Dr Akash said there remains a question as to whether the jump in poverty rates and backward mobility induced by Covid-19 is temporary or long-lasting.
"To understand whether the crisis will persist, it's important to figure out the key areas which have been most negatively impacted and whether it's possible to replenish the economic losses through short-term initiatives."
On the paradox in remittance earnings, he provided three possible explanations: the micro-macro mismatch in remittance is either for a hundi market collapse, the festival effect or repatriation of workers with long-term savings.
Ms Khatun said the survey reaffirms the reality that the pandemic has caused depletion in income and savings and loss in employment opportunities for a significant proportion of the population.
"It can be expected that much of the milestones in socioeconomic development and poverty alleviation accomplished over the years are at risk of reversal due to Covid-19 crisis," she stated.
Pointing to accelerated technological integration in industries during the pandemic, Ms Khatun said technology may replace many jobs in the coming days, especially low-skilled ones, to further create risk in employment generation initiatives.
According to the survey, households adopted strategies to cope with income loss during the pandemic: 48.72 per cent resorted to borrowing, 32.4 per cent relied on savings, 27.33 per cent cut cost on non-food items, and 27.02 per cent changed their dietary patterns.
Again, 16.67-per cent households resorted to donations from friends and relatives.
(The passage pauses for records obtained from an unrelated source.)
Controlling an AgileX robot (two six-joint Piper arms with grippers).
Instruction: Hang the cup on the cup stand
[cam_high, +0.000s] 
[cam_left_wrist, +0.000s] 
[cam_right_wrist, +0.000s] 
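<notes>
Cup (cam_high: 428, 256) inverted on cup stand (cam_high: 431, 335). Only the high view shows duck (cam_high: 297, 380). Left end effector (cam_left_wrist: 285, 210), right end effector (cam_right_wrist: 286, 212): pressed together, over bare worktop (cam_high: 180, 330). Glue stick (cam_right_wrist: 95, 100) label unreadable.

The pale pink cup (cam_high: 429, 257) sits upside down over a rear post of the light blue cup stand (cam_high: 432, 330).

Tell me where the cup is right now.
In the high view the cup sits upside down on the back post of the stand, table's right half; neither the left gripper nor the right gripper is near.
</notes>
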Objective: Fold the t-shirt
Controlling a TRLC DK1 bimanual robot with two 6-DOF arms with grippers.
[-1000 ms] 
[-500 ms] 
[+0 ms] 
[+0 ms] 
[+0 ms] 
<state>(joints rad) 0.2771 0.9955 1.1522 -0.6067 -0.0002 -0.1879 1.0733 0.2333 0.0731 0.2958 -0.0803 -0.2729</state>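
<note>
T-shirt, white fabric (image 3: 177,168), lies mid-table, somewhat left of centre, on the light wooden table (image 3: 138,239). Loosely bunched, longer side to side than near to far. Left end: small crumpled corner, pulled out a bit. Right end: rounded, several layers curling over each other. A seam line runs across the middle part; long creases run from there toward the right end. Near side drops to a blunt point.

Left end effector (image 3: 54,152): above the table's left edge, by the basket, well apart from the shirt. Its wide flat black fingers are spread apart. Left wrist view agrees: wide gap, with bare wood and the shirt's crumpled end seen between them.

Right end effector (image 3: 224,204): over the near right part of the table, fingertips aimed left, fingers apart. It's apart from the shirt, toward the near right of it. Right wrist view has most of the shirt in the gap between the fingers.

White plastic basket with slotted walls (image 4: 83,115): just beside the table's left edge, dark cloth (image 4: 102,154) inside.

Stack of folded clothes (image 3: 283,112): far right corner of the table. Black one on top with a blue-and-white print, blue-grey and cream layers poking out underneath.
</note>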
To mitigate virus impact on different sectors, SANEM suggested addressing Covid-19 crisis, increasing safety-net coverage like direct cash transfer to poor people, price stability, fighting corruption and job creation.
SANEM, in collaboration with the general economic division under the Planning Commission, conducted a nationwide survey in 2018 covering 10,500 households.
For the survey, SANEM approached the same set of respondents for telephone interviews with 5,577 households from all eight divisions and 64 districts.